● **Dataset extract**:

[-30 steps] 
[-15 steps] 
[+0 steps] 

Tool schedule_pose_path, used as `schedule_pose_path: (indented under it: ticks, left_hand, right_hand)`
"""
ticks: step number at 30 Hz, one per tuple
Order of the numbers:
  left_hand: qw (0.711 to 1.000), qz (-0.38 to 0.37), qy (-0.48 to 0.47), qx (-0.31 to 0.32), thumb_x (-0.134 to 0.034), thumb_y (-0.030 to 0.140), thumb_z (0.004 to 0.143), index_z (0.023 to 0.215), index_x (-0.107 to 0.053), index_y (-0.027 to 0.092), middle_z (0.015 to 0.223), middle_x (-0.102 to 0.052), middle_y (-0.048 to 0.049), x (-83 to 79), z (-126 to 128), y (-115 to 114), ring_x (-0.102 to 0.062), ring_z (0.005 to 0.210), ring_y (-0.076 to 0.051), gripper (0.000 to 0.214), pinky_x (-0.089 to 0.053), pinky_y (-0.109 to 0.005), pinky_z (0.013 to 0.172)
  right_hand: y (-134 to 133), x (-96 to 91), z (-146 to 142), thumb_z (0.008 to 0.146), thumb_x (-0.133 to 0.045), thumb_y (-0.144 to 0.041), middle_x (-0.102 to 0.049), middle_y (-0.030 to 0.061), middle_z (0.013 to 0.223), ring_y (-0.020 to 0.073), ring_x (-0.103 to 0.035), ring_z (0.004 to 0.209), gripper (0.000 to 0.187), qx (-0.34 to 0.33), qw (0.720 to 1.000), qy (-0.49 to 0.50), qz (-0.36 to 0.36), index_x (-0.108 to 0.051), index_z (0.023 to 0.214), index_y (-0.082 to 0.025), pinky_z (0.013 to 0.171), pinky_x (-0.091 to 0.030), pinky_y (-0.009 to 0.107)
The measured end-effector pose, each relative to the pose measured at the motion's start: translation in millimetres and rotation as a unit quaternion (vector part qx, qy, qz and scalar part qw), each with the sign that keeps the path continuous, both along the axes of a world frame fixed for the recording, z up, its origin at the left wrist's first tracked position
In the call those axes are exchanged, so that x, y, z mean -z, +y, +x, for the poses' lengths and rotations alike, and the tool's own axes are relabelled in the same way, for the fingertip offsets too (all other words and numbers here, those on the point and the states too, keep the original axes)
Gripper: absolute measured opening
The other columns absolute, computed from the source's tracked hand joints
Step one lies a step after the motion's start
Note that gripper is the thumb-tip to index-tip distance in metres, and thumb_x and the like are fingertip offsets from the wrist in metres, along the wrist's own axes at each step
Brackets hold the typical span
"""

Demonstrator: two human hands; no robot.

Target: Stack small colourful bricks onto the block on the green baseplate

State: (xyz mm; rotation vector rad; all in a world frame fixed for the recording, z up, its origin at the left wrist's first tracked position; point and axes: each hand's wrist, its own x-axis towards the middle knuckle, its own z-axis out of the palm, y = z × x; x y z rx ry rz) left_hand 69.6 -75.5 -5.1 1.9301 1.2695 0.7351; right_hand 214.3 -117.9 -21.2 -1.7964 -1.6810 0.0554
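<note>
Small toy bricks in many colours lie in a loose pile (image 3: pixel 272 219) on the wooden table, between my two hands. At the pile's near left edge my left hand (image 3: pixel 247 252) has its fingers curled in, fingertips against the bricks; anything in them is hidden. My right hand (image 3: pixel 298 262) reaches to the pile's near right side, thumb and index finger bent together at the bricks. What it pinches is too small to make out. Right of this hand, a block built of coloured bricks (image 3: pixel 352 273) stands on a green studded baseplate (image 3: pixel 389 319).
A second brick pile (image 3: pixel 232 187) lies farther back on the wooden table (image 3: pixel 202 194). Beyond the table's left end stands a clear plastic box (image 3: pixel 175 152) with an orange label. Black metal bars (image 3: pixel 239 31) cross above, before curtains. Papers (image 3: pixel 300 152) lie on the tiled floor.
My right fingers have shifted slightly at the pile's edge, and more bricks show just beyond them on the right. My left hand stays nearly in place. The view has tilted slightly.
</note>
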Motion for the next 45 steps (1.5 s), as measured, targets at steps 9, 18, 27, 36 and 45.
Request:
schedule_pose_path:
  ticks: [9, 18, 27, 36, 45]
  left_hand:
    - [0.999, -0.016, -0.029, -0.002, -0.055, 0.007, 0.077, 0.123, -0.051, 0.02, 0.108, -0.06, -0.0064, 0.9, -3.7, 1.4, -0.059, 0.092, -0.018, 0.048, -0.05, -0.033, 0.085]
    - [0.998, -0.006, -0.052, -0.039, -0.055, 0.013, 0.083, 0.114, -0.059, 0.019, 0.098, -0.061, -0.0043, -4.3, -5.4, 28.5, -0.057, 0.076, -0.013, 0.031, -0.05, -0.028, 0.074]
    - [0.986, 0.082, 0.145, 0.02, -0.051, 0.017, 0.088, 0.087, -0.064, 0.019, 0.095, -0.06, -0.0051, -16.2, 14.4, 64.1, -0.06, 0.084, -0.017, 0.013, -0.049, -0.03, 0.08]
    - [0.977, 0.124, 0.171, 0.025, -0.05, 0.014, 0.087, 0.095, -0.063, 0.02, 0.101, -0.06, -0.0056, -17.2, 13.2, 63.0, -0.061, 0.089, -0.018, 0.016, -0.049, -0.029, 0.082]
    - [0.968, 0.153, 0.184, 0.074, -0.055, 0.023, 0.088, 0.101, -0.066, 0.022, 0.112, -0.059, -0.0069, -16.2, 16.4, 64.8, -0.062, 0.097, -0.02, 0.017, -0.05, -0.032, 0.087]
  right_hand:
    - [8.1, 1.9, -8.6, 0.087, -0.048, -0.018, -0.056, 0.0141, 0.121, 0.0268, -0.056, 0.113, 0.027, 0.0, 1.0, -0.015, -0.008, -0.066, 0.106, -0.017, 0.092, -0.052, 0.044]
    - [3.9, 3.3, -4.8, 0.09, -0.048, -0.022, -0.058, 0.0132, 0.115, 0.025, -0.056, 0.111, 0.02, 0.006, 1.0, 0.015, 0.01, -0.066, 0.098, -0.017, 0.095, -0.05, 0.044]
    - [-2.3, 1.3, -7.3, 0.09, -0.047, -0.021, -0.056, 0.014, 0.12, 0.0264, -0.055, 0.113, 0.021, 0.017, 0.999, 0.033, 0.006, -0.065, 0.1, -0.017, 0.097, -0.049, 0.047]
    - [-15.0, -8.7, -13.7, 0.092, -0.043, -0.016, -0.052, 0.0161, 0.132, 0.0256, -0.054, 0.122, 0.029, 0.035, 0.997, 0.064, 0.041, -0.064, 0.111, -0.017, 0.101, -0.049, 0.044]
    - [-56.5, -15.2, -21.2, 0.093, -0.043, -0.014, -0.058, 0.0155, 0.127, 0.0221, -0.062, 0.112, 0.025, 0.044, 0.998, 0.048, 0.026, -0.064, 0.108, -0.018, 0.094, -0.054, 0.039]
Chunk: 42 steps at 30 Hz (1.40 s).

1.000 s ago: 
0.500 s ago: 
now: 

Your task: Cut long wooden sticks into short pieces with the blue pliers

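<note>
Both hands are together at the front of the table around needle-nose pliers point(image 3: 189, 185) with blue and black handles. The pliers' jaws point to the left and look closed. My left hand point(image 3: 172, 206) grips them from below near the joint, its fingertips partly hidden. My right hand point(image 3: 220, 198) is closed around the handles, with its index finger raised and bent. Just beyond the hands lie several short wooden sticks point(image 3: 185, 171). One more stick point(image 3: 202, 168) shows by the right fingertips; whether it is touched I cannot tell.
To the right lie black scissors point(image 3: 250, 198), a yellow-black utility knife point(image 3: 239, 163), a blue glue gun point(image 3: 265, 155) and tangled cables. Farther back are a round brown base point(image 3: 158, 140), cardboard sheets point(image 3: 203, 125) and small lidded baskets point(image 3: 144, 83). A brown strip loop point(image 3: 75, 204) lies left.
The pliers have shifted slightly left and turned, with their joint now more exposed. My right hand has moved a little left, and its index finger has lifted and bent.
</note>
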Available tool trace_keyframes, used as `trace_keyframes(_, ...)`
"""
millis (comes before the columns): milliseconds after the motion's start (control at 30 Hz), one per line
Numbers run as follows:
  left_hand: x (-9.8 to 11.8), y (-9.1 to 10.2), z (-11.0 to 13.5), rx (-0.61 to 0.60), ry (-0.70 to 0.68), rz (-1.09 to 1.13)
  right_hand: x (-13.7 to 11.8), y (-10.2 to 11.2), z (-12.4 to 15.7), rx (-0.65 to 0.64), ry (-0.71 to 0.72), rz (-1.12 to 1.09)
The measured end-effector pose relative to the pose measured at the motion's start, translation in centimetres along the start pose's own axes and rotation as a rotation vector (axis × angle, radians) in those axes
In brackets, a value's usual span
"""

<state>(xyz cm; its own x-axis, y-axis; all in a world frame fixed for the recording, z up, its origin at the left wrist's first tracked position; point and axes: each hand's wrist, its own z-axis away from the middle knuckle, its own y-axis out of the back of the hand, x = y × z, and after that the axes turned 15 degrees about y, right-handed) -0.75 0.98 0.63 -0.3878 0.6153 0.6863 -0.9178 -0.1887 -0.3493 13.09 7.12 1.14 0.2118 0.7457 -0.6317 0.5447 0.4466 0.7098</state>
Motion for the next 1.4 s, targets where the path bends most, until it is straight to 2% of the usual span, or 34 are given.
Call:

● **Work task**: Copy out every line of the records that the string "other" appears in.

● **Exercise output**:
In the call those axes are exchanged, so that x, y, z mean -z, +y, +x, for the poses' lengths and rotations alike, and the tool's own axes are relabelled in the same way, for the fingertip offsets too (all other words and numbers here, those on the point and the states too, keep the original axes)
The other columns absolute, computed from the source's tracked hand joints

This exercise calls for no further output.